Malgré le changement de régime, la nouvelle avait suscité, au cours de l’année écoulée, un regain d’intérêt pour l’obélisque et pour les inscriptions. Livré à ses propres moyens, Sylveste n’avait pu en fournir qu’une interprétation au mieux schématique, mais ce qui restait de la communauté d’archéologues avait volé à son secours. Une liberté nouvelle régnait à Cuvier ; le régime de Girardieau avait allégé certaines interdictions concernant les recherches sur les Amarantins, en même temps que l’opposition du Sentier Rigoureux devenait plus fanatique.
Étrange rapprochement, comme disait Girardieau.
— Lorsque nous avons eu une idée de ce que disait l’obélisque, reprit-il, nous avons isolé toute la zone et nous l’avons excavée sur soixante ou soixante-dix mètres. Nous en avons trouvé des douzaines d’autres – tous lavés avant enfouissement, et portant plus ou moins les mêmes inscriptions.
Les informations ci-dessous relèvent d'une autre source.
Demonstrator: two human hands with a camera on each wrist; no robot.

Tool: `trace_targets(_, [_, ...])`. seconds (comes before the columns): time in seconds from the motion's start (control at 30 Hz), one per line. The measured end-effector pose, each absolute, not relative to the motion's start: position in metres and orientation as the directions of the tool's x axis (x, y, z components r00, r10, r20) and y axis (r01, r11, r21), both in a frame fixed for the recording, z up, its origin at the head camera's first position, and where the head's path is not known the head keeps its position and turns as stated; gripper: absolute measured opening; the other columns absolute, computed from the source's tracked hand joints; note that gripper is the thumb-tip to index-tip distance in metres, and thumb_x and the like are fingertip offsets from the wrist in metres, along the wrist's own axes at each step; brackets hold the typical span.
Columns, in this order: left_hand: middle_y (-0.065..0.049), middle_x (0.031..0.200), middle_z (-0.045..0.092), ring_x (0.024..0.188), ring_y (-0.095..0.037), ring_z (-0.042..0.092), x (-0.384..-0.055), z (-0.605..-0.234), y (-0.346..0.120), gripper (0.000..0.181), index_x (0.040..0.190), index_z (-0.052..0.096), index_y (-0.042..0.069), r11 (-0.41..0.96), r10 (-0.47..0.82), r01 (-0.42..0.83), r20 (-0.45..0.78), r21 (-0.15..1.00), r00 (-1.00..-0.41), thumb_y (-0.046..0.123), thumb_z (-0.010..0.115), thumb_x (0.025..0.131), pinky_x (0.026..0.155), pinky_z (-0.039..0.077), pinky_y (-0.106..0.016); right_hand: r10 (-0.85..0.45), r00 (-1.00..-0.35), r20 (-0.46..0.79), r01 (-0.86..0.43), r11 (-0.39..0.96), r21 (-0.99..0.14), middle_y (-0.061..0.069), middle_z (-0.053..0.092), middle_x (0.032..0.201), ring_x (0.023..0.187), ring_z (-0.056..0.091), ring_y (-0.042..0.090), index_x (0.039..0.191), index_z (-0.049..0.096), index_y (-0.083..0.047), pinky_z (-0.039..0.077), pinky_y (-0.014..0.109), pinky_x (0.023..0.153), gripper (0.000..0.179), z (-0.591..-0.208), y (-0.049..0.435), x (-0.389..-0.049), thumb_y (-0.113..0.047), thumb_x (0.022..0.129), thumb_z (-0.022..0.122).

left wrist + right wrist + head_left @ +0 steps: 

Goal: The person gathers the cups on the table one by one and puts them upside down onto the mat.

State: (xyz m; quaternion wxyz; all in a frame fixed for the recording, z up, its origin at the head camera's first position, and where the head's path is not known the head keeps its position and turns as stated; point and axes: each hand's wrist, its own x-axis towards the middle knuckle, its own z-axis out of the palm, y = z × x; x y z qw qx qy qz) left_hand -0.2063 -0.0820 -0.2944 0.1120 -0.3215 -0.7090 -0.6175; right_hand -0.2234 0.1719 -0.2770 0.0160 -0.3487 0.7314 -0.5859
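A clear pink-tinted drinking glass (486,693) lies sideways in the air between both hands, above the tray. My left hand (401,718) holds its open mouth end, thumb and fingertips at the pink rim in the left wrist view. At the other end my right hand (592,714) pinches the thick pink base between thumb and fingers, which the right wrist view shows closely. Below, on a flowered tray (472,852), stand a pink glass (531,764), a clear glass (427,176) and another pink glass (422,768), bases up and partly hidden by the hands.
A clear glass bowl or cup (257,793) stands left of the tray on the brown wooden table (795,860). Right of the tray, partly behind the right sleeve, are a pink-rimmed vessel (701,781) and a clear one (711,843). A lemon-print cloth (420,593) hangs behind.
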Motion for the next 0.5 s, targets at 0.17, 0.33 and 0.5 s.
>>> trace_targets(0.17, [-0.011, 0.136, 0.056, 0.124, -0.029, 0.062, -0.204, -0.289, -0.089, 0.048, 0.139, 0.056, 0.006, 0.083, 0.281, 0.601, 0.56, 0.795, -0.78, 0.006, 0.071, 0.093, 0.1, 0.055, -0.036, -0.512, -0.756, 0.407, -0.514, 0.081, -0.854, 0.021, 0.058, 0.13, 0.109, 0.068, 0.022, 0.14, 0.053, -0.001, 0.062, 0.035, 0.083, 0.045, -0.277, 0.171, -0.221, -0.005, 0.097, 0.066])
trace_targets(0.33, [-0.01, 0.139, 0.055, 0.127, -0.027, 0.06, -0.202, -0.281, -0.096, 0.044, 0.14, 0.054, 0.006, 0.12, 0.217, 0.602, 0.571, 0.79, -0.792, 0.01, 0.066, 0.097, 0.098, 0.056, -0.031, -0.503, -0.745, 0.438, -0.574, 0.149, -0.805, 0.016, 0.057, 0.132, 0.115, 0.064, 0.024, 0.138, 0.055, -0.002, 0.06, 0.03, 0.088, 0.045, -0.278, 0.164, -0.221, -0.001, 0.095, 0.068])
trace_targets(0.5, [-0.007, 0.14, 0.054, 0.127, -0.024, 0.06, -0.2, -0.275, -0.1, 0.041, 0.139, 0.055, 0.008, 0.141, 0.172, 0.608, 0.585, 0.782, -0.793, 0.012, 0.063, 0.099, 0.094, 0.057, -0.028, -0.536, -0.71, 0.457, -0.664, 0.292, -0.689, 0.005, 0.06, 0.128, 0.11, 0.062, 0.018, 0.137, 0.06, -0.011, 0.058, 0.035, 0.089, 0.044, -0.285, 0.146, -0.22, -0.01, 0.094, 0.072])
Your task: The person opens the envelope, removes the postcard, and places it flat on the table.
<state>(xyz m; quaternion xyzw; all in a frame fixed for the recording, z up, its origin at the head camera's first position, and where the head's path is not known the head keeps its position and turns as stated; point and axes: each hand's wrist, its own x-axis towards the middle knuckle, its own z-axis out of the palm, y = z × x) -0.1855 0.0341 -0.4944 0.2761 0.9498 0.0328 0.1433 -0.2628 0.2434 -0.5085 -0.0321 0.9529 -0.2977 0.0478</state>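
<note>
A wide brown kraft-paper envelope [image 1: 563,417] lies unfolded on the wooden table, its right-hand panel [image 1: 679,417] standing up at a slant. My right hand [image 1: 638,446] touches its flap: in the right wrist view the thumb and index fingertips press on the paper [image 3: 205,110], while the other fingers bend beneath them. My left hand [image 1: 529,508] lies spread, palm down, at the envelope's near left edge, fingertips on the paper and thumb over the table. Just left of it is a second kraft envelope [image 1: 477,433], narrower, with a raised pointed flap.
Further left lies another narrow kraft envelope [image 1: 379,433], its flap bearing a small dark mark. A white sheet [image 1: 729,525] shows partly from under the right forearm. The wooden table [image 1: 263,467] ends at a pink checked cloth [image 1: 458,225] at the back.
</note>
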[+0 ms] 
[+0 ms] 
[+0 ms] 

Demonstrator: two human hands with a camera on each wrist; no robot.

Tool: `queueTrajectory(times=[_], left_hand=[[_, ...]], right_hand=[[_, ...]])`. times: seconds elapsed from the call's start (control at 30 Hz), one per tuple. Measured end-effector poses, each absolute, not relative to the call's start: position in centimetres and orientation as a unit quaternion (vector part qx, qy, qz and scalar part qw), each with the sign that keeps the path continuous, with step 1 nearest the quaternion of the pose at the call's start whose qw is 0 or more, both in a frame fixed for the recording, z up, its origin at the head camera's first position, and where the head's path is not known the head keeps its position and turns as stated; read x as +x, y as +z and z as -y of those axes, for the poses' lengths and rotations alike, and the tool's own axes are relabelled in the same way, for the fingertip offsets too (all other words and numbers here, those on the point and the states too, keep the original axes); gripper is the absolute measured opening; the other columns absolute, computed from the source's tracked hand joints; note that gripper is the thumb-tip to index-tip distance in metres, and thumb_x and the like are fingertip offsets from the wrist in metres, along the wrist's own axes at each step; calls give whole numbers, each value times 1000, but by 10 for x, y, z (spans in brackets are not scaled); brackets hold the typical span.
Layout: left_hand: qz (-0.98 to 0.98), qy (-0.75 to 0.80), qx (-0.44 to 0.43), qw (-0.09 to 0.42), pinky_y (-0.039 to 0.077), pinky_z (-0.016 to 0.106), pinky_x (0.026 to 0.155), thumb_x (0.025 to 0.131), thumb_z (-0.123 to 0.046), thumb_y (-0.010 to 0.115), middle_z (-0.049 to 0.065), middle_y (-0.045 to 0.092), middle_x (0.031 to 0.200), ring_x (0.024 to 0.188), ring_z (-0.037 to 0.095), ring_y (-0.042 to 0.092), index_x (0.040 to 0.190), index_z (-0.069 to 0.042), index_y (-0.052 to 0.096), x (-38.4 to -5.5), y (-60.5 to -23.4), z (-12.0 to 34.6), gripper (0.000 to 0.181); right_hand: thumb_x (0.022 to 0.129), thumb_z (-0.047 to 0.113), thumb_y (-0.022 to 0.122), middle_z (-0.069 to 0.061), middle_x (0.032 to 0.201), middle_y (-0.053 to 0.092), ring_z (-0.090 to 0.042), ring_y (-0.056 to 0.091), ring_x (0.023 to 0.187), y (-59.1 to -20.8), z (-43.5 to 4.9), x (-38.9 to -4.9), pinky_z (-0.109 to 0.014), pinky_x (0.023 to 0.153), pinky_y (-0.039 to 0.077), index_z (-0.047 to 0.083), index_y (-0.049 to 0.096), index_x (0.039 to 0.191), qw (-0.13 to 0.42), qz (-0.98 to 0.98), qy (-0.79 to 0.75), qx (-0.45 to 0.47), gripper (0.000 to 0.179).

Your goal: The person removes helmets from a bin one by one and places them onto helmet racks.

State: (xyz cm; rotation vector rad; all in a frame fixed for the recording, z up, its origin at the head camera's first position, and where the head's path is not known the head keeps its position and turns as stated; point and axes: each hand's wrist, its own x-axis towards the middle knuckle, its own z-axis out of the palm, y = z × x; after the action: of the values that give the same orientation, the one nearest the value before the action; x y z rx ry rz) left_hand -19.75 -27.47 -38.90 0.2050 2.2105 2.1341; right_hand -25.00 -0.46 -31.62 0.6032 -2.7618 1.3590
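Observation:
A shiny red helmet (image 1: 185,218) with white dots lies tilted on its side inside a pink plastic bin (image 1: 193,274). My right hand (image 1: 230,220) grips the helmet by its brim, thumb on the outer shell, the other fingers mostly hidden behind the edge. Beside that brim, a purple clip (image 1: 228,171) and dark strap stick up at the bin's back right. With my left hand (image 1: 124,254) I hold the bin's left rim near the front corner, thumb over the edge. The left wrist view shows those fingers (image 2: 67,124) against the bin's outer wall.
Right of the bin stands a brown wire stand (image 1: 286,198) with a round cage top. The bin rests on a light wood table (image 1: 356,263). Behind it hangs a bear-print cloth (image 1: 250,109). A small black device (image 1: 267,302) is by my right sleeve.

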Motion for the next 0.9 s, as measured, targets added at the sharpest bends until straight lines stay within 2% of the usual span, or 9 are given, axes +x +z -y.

Ce ne sont pas des témoignages d’un épisode de l’histoire dont la zone aurait été le théâtre ; ils marquent l’emplacement d’une chose enfouie ici.
— Quelque chose d’important, commenta Sylveste. Une chose qu’ils avaient prévu d’enfouir bien avant l’Événement, les marques ayant été placées après. Le dernier acte culturel d’une société vouée à l’anéantissement. Et c’est très important, Girardieau ?
— Énorme.
Girardieau lui raconta alors comment ils avaient exploré la zone à l’aide d’une batterie de résonateurs : des émetteurs d’ondes de Rayleigh pénétrantes, sensibles à la densité des objets enfouis dans le sol. Ils avaient dû utiliser les plus gros résonateurs, ce qui voulait dire que les objets devaient être enfouis à la limite extrême de détection permise par la technique : plusieurs centaines de mètres. Ils avaient ensuite fait venir les gravitomètres imageurs les plus performants de la colonie, et c’est à ce moment-là seulement qu’ils avaient eu une idée de ce qu’ils cherchaient.
Et ce n’était pas une petite chose.
— Le chantier a-t-il un lien avec le programme des Inondationnistes ?
— Rien. C’est complètement indépendant. En d’autres termes, c’est de la science pure. Ça t’étonne ? J’ai toujours promis que nous n’abandonnerions pas les recherches sur les Amarantins. Peut-être que si tu m’avais cru, il y a tant d’années, nous travaillerions ensemble, maintenant, contre le Sentier Rigoureux, qui est le seul véritable ennemi.